--- Goal of the exercise ---
All that should be output is the block of lines below from the line with "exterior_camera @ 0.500" to the line with "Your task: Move", both included, exactly as written.

--- Data section ---
◆ ◆ ◆ ◆ ◆ ◆ ◆

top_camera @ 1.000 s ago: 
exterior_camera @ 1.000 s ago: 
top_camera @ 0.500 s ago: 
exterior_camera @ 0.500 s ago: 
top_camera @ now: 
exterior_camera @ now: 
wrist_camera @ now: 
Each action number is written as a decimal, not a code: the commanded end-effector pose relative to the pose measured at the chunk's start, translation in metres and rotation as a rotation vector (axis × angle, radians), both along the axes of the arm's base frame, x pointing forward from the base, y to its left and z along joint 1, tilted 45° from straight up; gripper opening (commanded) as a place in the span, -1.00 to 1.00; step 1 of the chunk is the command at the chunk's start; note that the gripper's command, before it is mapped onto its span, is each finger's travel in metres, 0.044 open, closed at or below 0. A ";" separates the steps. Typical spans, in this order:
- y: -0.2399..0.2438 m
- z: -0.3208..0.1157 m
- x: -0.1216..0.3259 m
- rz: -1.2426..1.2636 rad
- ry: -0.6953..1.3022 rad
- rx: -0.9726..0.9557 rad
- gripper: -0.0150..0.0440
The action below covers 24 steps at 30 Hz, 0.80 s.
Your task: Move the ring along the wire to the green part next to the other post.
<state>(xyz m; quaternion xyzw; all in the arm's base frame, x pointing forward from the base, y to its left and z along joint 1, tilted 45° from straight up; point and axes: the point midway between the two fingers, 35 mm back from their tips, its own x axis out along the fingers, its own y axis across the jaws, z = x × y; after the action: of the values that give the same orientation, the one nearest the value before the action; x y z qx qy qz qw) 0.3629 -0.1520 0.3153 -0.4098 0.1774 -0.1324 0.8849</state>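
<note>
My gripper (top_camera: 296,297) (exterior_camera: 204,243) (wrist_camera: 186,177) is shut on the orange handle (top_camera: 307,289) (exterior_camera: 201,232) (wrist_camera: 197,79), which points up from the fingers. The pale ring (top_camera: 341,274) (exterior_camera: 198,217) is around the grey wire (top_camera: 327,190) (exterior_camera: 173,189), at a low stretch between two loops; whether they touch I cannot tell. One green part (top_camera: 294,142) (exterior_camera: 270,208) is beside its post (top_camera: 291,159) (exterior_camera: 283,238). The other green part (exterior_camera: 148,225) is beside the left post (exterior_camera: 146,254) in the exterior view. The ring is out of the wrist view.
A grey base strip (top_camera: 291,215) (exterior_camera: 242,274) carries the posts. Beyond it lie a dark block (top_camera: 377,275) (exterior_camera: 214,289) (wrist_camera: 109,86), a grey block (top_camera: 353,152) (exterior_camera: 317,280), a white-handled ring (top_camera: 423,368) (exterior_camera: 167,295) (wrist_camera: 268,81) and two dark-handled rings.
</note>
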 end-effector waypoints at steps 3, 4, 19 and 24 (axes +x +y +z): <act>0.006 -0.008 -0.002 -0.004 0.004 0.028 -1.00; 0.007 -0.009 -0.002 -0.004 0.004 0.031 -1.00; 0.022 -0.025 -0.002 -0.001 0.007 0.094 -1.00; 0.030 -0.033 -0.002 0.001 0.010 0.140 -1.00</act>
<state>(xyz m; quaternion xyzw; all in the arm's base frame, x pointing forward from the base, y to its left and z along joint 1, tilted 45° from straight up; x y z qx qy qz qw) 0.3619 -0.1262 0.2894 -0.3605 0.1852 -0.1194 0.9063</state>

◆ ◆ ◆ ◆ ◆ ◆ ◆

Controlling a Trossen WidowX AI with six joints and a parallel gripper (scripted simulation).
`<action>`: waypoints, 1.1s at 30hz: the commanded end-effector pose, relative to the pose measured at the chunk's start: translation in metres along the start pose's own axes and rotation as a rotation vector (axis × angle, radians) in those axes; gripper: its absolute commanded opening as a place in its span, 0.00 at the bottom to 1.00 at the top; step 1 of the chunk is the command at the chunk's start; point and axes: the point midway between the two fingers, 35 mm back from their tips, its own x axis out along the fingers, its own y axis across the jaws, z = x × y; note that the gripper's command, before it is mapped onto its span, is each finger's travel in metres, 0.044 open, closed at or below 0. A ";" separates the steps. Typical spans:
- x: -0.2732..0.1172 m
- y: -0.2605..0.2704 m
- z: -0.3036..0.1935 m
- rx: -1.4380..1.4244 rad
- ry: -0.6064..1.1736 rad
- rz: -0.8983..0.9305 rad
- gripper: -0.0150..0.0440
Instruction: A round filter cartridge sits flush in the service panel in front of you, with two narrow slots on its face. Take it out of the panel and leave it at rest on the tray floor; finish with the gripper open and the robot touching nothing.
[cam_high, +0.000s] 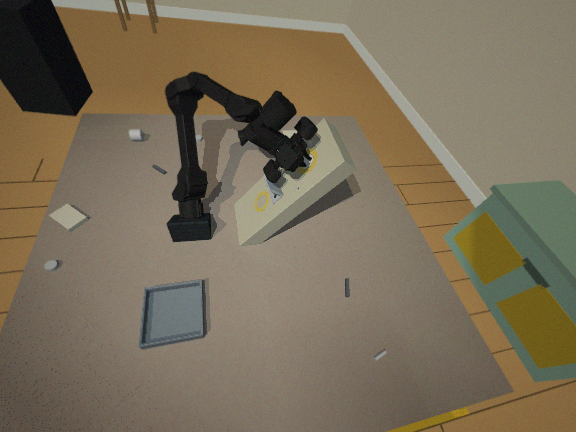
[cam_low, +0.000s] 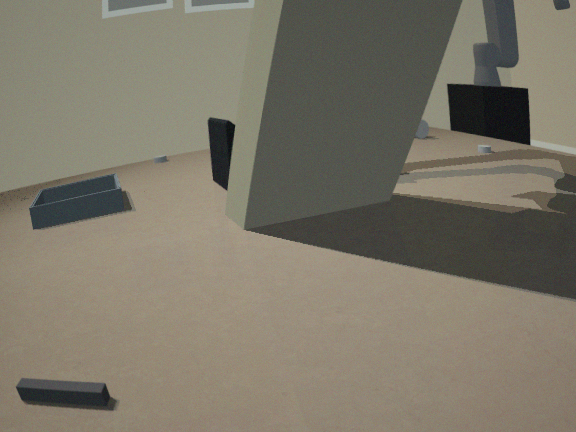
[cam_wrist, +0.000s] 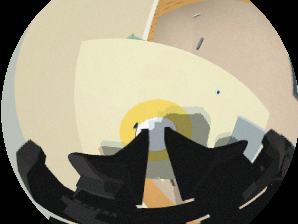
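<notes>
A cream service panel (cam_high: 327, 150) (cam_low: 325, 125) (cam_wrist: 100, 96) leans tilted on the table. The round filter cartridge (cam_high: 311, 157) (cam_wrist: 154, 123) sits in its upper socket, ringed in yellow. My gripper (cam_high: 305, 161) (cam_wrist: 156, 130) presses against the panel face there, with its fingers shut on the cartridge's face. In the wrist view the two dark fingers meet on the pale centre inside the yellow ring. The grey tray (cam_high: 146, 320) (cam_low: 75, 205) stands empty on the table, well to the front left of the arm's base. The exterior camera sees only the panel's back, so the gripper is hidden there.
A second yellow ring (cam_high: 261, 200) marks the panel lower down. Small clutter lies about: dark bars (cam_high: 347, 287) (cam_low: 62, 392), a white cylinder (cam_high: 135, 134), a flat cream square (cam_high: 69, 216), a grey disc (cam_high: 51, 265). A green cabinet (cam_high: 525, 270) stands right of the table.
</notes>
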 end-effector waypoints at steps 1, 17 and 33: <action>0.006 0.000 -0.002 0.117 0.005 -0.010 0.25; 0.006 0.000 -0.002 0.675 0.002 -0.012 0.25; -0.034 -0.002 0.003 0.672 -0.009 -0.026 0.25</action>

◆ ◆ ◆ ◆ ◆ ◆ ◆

--- Answer ---
exterior_camera @ 0.500 s ago: 
top_camera @ now: 
exterior_camera @ now: 
wrist_camera @ now: 
Each action number is written as a decimal, not a code: the commanded end-effector pose relative to the pose measured at the chunk's start, translation in metres and rotation as a rotation vector (axis × angle, radians), both along the axes of the arm's base frame, x pointing forward from the base, y to its left and z along joint 1, tilted 45° from straight up; gripper opening (commanded) as a place in the span, -1.00 to 1.00; step 1 of the chunk is the command at the chunk's start; note that the gripper's command, before it is mapped onto its span, is each finger's travel in metres, 0.044 open, closed at or below 0. A ";" separates the steps. Typical spans, in this order:
- y: -0.2399..0.2438 m
- z: -0.3208..0.1157 m
- x: -0.1216..0.3259 m
- rz: -1.2426..1.2636 rad
- ry: -0.6953..1.3022 rad
- rx: -0.9726..0.9557 rad
- gripper: -0.0150..0.0440
The action below covers 24 steps at 30 Hz, 0.80 s.
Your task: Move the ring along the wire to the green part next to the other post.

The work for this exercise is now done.